The Oxford Companion to the Supreme Court of the United States | 2005 | | © The Oxford Companion to the Supreme Court of the United States 2005, originally published by Oxford University Press 2005. (Hide copyright information) Copyright

New Deal The term New Deal refers to the domestic program of President Franklin D. Roosevelt, or in a more general sense, to his first two terms of office (1933–1941). The Supreme Court had a great impact on the New Deal—and vice versa.

Roosevelt's approach to the crisis of the Great Depression was characterized by an attitude of experimentation and a confidence that sufficient constitutional power already existed to enable the states and the nation to surmount economic difficulties. The Constitution was “so simple and practical,” Roosevelt averred in a fireside chat, “that it can always meet extraordinary needs.” The first hundred days of Roosevelt's administration produced a freshet of federal regulatory agencies and legislation, including the Agricultural Adjustment Act of 1933 (AAA) and the National Industrial Recovery Act of 1933 (NIRA).

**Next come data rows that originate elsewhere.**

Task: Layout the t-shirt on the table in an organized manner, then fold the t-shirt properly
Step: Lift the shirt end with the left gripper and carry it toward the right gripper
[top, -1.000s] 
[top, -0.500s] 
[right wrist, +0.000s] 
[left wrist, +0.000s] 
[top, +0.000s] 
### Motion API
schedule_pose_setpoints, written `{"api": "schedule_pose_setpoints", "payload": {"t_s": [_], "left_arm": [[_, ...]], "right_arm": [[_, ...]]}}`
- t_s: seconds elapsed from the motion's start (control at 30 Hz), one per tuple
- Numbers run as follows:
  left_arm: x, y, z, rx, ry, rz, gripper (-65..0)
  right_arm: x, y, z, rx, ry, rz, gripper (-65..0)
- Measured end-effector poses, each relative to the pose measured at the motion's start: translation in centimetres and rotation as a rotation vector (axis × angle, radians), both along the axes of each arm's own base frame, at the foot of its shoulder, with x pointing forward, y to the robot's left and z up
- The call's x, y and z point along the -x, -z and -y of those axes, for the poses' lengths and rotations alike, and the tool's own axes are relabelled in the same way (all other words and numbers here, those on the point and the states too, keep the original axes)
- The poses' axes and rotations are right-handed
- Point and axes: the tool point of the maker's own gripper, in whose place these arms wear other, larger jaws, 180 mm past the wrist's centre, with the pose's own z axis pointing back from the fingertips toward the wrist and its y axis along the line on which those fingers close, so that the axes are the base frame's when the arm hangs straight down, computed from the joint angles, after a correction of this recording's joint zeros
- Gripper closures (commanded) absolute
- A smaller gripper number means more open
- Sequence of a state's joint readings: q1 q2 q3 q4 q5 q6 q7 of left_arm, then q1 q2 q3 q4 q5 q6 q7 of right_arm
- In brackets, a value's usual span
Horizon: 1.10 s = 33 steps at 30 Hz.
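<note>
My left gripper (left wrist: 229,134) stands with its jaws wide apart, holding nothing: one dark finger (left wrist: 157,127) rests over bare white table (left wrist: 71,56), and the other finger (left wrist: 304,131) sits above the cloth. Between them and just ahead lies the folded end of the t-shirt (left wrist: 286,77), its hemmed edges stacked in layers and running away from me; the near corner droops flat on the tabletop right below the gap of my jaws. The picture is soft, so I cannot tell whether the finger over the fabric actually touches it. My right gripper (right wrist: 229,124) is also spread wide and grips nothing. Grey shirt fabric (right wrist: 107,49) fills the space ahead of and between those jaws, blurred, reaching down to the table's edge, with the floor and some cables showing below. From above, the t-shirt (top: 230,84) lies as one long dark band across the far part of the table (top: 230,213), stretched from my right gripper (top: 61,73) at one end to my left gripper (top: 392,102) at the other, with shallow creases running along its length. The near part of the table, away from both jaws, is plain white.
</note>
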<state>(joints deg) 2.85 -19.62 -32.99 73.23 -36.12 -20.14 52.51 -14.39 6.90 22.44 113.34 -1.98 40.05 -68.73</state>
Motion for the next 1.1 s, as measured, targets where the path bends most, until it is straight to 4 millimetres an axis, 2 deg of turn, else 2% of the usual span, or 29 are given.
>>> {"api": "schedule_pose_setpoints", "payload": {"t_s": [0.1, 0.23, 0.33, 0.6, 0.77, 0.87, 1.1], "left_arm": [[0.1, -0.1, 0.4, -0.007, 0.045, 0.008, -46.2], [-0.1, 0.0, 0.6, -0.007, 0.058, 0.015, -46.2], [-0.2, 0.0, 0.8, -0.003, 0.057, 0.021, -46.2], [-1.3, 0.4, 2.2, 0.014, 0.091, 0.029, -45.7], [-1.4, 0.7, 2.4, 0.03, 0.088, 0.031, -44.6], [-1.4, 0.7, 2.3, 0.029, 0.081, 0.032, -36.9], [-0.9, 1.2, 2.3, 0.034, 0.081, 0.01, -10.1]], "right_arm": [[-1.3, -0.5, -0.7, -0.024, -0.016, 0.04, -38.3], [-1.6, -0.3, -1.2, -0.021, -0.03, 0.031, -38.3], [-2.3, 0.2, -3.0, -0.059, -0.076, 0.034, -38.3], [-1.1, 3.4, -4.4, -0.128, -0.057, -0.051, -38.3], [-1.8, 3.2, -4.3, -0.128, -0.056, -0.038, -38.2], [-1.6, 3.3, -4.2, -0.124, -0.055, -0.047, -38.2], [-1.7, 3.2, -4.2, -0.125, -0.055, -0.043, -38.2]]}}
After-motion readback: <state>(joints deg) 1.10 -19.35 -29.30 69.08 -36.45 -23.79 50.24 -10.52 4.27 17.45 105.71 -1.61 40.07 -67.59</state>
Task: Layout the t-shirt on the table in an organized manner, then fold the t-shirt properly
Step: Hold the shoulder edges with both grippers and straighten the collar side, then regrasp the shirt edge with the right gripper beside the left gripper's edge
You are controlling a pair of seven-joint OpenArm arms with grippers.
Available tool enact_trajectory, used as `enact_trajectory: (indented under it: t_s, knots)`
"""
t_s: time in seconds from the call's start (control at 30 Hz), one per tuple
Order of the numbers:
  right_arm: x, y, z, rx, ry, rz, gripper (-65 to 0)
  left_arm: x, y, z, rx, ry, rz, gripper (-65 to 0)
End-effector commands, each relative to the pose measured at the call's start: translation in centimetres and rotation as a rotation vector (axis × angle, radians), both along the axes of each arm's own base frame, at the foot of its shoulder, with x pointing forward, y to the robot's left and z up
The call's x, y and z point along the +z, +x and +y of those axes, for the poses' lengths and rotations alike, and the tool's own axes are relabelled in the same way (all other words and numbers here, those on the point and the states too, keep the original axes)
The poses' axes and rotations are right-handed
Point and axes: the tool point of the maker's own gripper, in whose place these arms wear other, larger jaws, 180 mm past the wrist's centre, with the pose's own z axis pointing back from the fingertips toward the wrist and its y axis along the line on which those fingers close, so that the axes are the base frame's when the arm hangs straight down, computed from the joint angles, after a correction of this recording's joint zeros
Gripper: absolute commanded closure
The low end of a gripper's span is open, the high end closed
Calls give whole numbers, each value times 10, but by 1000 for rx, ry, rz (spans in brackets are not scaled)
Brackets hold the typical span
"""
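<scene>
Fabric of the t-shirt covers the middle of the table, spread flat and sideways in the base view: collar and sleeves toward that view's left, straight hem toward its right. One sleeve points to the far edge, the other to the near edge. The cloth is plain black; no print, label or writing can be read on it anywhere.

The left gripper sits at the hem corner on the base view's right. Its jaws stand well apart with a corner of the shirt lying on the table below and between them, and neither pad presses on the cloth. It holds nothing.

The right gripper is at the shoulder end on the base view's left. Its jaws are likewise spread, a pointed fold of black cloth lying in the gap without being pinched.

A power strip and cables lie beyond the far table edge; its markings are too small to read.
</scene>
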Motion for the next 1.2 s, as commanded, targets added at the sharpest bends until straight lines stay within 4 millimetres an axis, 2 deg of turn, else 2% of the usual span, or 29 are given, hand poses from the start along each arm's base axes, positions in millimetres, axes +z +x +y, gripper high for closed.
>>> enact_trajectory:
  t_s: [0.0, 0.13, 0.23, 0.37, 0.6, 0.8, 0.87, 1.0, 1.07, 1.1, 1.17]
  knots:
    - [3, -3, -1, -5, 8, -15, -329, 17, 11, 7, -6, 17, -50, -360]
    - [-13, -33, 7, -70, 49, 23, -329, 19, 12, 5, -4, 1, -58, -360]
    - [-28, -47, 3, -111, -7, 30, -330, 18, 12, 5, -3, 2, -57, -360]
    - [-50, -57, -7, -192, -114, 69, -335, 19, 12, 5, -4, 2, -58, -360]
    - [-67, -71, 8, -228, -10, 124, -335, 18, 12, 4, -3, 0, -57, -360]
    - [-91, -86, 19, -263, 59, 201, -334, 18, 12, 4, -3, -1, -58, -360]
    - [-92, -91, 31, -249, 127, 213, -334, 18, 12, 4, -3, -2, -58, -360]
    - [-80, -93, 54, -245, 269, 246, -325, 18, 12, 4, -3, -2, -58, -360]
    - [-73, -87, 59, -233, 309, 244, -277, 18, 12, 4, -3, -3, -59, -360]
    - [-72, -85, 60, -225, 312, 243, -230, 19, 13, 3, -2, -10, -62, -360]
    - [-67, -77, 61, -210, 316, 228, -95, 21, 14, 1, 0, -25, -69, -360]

Despite the presence of a conservative bloc dubbed by journalists the “Four Horsemen” (from Revelation 6:2–8)—Justices Willis Van Devanter, James C. McReynolds, Pierce Butler, and George Sutherland—the Court at first accepted some New Deal initiatives as well as important state regulatory legislation (Home Building and Loan Association v. Blaisdell, 1934; Nebbia v. New York, 1934). Federal measures included Congress's action voiding contractual clauses providing for payment in specie, upheld for private contracts in the so‐called Gold Clause Cases of 1935, and creation of the Tennessee Valley Authority, sustained in Ashwander v. Tennessee Valley Authority (1936).

But the conservative bloc, with the accession of Justice Owen Roberts, and joined sometimes by Chief Justice Charles Evans Hughes, struck powerful blows at the New Deal program in Schechter Poultry Corp. v. United States (1935), voiding the NIRA, and United States v. Butler (1936), voiding the AAA. Carter v. Carter Coal Co. (1936) exhumed the discredited United States v. *E.C. Knight Co. (1895) to strike down an exercise of commerce power. Together with decisions negating state regulatory efforts (e.g., Morehead v. New York ex rel. Tipaldo, 1936), these decisions justified reasonable observers' concluding that the Court was likely to be blindly obstructive to all efforts to cope with the Depression and to be wedded to the obsolete and regressive precedents of the Lochner era.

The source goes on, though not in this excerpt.